What you need to do: Reproduce every line of the data, exactly and without its pictures.

Given material:
______

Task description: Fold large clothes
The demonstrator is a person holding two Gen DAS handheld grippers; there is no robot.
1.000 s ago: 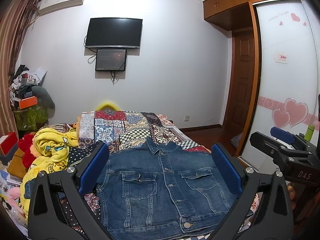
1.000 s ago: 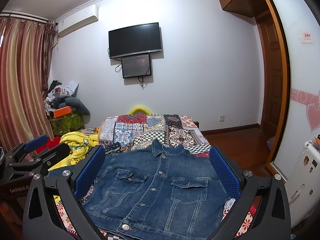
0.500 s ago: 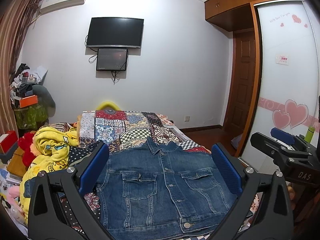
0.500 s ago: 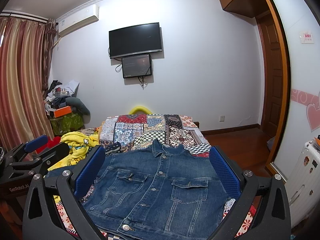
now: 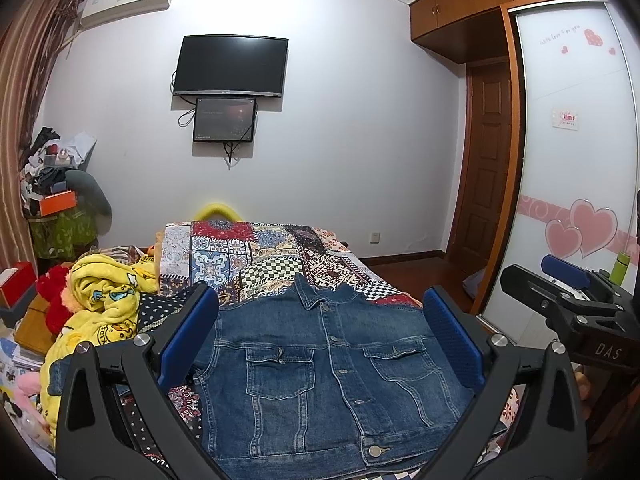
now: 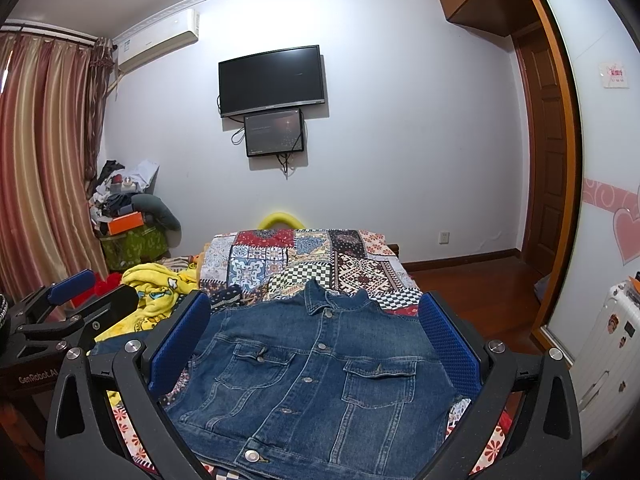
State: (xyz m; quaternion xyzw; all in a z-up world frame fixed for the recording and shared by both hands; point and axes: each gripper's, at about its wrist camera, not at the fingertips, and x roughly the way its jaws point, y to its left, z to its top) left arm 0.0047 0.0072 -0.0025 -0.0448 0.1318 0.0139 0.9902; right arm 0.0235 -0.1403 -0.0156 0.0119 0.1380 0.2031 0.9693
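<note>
From the left wrist view, a denim jacket (image 5: pixel 332 380) lies flat and face up on the bed (image 5: pixel 264 256), buttoned down the front, dark blue with paler seams, two flapped chest pockets and metal buttons. Its collar points toward twelve o'clock, at the far wall, and its hem lies at six o'clock, so the long axis runs twelve to six, tilted a little toward one o'clock at the collar. The left gripper (image 5: pixel 320 344) hangs above the jacket with its blue-padded fingers (image 5: pixel 188 336) spread wide, holding nothing; the jacket's chest shows between them. At three o'clock the right gripper (image 5: pixel 572 300) reaches in from the side; how far its fingers are parted cannot be told here. A crumpled yellow blanket (image 5: pixel 104 308) sits at nine o'clock beside the jacket, and a patchwork quilt (image 5: pixel 256 252) covers the bed beyond the collar. A television (image 5: pixel 231 66) hangs on the wall at twelve o'clock. From the right wrist view, the same jacket (image 6: pixel 316 376) fills the lower middle, collar toward twelve o'clock and leaning slightly to eleven, hem button at six. The right gripper (image 6: pixel 316 340) hovers over it with fingers (image 6: pixel 448 344) fully apart and empty. The left gripper (image 6: pixel 76 304) shows at nine o'clock, just in front of the yellow blanket (image 6: pixel 160 288).
</note>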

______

Problem solution:
Task description: Fold large clothes
The demonstrator is a person holding two Gen DAS handheld grippers; there is no robot.
1.000 s ago: 
1.000 s ago: 
0.500 s ago: 
0.500 s ago: 
now: 
now: 
State: (xyz m; quaternion xyzw; all in a z-up world frame fixed for the recording and shared by both hands; point and axes: each gripper's, at about its wrist camera, not at the fingertips, and x roughly the way its jaws point, y to its left, z to its top) left arm 0.0047 0.0072 -0.0025 -0.0448 0.1318 0.0139 0.9902; right arm 0.0235 -0.1403 -0.0156 0.0119 0.1380 0.2031 0.9693
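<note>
From the left wrist view, a denim jacket (image 5: pixel 332 380) lies flat and face up on the bed (image 5: pixel 264 256), buttoned down the front, dark blue with paler seams, two flapped chest pockets and metal buttons. Its collar points toward twelve o'clock, at the far wall, and its hem lies at six o'clock, so the long axis runs twelve to six, tilted a little toward one o'clock at the collar. The left gripper (image 5: pixel 320 344) hangs above the jacket with its blue-padded fingers (image 5: pixel 188 336) spread wide, holding nothing; the jacket's chest shows between them. At three o'clock the right gripper (image 5: pixel 572 300) reaches in from the side; how far its fingers are parted cannot be told here. A crumpled yellow blanket (image 5: pixel 104 308) sits at nine o'clock beside the jacket, and a patchwork quilt (image 5: pixel 256 252) covers the bed beyond the collar. A television (image 5: pixel 231 66) hangs on the wall at twelve o'clock. From the right wrist view, the same jacket (image 6: pixel 316 376) fills the lower middle, collar toward twelve o'clock and leaning slightly to eleven, hem button at six. The right gripper (image 6: pixel 316 340) hovers over it with fingers (image 6: pixel 448 344) fully apart and empty. The left gripper (image 6: pixel 76 304) shows at nine o'clock, just in front of the yellow blanket (image 6: pixel 160 288).
</note>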

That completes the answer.